Just delete the effing method and be done with it. Explicitly discouraging use of any utility classes provided by the IDE implementation.

If utility classes are not part of the API then it should be stated as such, otherwise suddenly changing the API makes plugins that use it fail without a heads up to the authors, with the encouraging exception notice to the users that the plugin is not part of JetBrains implementation and really the fault of the plugin author’s ability to provide working code.

I would prefer if this was the official stance that plugins should copy whatever classes they use to ensure the rug is not pulled from under them by the next revision. I have encountered this enough times to bring attention to the practice. I already have a dozen such class copies in my plugin because the API methods/classes suddenly vanished, causing exceptions.
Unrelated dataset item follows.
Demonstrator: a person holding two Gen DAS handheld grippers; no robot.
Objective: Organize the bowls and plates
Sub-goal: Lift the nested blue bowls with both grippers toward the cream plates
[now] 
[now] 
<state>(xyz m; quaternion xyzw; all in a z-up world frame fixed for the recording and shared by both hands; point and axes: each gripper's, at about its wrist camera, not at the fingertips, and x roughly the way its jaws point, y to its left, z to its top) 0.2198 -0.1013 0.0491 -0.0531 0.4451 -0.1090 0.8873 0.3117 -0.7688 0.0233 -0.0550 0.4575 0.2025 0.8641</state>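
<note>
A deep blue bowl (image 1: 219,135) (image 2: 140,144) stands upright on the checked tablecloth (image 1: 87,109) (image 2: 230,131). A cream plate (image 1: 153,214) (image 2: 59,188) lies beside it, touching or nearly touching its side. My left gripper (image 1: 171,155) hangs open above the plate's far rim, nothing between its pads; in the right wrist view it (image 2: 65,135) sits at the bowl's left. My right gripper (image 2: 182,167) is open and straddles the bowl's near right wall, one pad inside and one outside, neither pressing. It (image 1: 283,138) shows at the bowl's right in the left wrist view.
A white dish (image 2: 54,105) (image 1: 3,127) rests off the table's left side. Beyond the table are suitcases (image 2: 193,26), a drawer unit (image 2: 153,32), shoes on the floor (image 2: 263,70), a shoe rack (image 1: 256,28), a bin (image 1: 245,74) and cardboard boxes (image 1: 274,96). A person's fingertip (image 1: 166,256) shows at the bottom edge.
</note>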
I cannot afford the effort to keep separate code bases to support IDE versions from 2016.3 to 2019.2 EAP.

I have encountered API changes such as: abstract class to interface change which need reflection in order to support before and after versions; name changes without creating a @Deprecated dummy class for the old name and extending the new named class to give plugins time to switch over and other API evolutions without @Deprecated grace period for migrating code.

I am all for API evolution but if there is no time given to migrate plugin code then it is not an API but internal implementation that should be used at your own risk, if at all.
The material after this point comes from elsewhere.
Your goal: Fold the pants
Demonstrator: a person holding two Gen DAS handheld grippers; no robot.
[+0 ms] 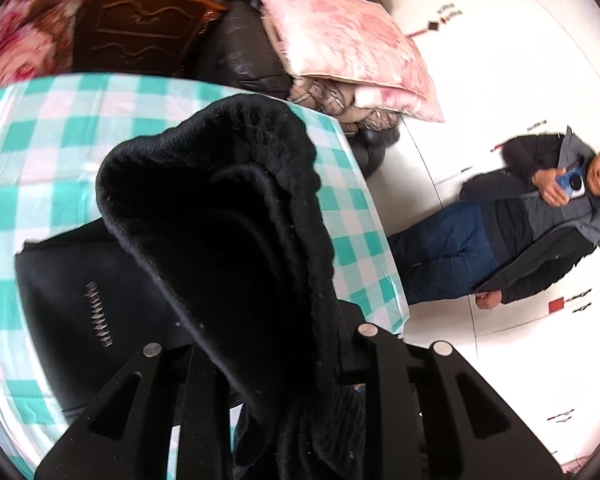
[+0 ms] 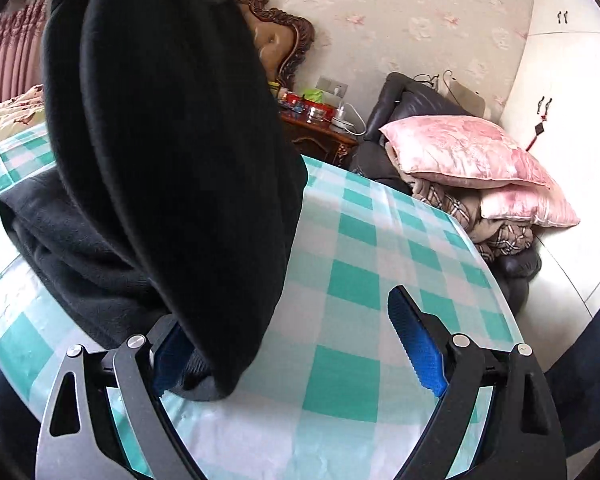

Here is an example of a useless deprecation because ALL previous API methods are gone due to signature changes.

Not only will this break all existing distributions attempting to use the old interface, it gives no time to migrate to new API before the plugin starts failing.

Here is the previous revision API:


public class NameFilteringListModel<T> extends FilteringListModel<T> {
  private final Function<? super T, String> myNamer;
  private int myFullMatchIndex = -1;
  private int myStartsWithIndex = -1;
  private final Computable<String> myPattern;

  public NameFilteringListModel(JList<T> list,
                                final Function<? super T, String> namer,
                                final Condition<? super String> filter,
                                final SpeedSearch speedSearch) {
    this(list, namer, filter, () -> speedSearch.getFilter());
  }

  public NameFilteringListModel(JList<T> list, final Function<? super T, String> namer, final Condition<? super String> filter, final SpeedSearchSupply speedSearch) {
    this(list, namer, filter, () -> {
      final String prefix = speedSearch.getEnteredPrefix();
      return prefix == null ? "" : prefix;
    });
  }

  public NameFilteringListModel(JList<T> list, final Function<? super T, String> namer, final Condition<? super String> filter, Computable<String> pattern) {
    super(list.getModel());
    myPattern = pattern;
    myNamer = namer;
    setFilter(namer != null ? (Condition<T>)t -> filter.value(namer.fun(t)) : null);
    list.setModel(this);
  }
  // ...
}

Here is what it now looks like in intellij-community master:

public class NameFilteringListModel<T> extends FilteringListModel<T> {
  private final Function<? super T, String> myNamer;
  private int myFullMatchIndex = -1;
  private int myStartsWithIndex = -1;
  private final Computable<String> myPattern;

  /** @deprecated explicitly sets model for a list. Use other constructors instead. */
  @Deprecated
  public NameFilteringListModel(JList<T> list,
                                Function<? super T, String> namer,
                                Condition<? super String> filter,
                                SpeedSearchSupply speedSearch) {
    this(list.getModel(), namer, filter, () -> StringUtil.notNullize(speedSearch.getEnteredPrefix()));
    list.setModel(this);
  }

  public NameFilteringListModel(ListModel<T> model,
                                Function<? super T, String> namer,
                                Condition<? super String> filter,
                                Computable<String> pattern) {
    super(model);
    myPattern = pattern;
    myNamer = namer;
    setFilter(namer != null ? (Condition<T>)t -> filter.value(namer.fun(t)) : null);
  }
  // ...
}

Notice that there is not a single constructor compatible with the previous API revision.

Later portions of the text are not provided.